Solubility and stability enhancement of atorvastatin by cyclodextrin complexation.

The objective of the study was to increase the solubility, stability, and dissolution rate of atorvastatin calcium (ATN Ca), a poorly water-soluble 3-hydroxy 3-methyl glutaryl CoA (HMG-CoA) reductase inhibitor through inclusion complexation with beta-cyclodextrin (beta-CD). The phase solubility profile indicated that the solubility of ATN Ca was significantly increased in the presence of beta-CD and was classified as AL-type, indicating the 1:1 stoichiometric inclusion complexes. Solid complexes prepared by physical mixing, kneading, co-evaporation, and freeze-drying methods were characterized using differential scanning calorimetry, fourier transform infrared spectroscopy, and powder X-ray diffractometry.

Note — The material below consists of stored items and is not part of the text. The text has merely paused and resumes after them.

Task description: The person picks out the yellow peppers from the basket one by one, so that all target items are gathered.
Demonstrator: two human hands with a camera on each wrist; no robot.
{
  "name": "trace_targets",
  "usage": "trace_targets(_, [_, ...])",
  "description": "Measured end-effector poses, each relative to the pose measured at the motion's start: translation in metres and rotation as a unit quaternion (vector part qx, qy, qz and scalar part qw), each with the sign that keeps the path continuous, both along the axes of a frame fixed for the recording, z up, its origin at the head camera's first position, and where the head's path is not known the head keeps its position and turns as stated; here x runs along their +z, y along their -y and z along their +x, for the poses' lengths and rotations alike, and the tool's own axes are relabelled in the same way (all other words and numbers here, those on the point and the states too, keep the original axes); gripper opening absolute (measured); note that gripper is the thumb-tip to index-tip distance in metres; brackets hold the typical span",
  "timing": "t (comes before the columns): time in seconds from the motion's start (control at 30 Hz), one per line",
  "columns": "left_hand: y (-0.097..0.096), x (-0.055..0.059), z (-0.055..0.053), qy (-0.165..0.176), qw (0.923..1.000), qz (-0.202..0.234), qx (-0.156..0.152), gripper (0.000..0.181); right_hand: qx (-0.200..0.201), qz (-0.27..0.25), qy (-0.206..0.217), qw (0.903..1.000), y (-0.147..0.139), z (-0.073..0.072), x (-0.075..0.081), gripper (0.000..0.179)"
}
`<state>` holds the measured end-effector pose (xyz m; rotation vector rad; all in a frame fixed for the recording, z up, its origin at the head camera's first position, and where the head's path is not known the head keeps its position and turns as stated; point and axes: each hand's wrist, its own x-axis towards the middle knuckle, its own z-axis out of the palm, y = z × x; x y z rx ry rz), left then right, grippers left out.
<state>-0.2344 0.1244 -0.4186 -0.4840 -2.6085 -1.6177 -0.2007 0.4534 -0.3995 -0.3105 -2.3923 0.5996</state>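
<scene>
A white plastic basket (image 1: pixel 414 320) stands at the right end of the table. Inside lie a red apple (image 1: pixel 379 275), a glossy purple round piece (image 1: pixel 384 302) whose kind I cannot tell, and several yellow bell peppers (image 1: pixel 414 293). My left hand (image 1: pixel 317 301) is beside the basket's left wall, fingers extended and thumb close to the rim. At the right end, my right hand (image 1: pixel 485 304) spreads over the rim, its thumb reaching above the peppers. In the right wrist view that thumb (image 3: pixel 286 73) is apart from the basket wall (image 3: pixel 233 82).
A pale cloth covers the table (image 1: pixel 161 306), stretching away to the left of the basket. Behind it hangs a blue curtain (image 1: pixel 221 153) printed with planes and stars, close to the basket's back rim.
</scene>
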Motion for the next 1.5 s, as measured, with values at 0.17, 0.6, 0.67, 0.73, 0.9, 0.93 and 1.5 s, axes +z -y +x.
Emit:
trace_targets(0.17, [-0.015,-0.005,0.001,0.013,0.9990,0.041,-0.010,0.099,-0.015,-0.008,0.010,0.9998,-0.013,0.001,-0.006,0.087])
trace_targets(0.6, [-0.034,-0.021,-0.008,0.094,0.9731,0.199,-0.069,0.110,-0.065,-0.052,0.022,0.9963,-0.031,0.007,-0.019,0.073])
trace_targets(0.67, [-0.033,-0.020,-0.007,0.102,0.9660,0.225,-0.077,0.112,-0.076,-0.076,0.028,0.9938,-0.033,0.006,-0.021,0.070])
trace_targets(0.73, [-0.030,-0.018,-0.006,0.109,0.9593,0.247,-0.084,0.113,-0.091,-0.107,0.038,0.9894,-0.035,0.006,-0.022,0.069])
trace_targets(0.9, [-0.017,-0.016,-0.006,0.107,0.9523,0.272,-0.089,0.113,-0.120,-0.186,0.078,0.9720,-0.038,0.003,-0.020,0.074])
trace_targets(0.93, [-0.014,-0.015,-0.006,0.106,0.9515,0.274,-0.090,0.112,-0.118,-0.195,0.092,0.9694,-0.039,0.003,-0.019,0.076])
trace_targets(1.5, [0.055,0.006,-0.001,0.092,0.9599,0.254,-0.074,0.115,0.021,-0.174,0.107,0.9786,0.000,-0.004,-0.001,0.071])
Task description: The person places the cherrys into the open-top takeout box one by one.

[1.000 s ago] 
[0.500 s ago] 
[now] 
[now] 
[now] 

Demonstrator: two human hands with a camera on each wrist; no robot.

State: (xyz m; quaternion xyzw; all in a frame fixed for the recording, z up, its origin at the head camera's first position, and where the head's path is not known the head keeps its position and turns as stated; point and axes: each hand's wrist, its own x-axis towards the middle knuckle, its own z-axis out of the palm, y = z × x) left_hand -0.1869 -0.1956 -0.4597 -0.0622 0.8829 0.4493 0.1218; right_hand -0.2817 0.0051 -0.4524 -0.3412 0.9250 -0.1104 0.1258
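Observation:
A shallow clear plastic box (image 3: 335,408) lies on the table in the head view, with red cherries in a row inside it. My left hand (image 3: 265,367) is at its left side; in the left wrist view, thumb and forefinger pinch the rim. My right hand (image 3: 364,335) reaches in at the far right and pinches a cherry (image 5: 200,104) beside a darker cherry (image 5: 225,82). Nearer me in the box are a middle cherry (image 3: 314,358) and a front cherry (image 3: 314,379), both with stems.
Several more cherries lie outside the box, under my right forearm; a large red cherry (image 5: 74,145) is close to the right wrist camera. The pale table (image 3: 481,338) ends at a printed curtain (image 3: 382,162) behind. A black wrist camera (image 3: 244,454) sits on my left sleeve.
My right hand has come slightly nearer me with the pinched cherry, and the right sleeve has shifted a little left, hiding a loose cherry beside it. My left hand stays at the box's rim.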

In vitro studies showed that the solubility and dissolution rate of ATN Ca were significantly improved by complexation with beta-CD with respect to the drug alone. In contrast, freeze-dried product showed higher solubility and dissolution rates than the other complexes. ATN Ca unit dosage form was developed and evaluated for physico-chemical properties, stability, and dissolution rate. The stability of tablets was studied and no significant changes were detected in the dissolution profile of tablets after 1 month.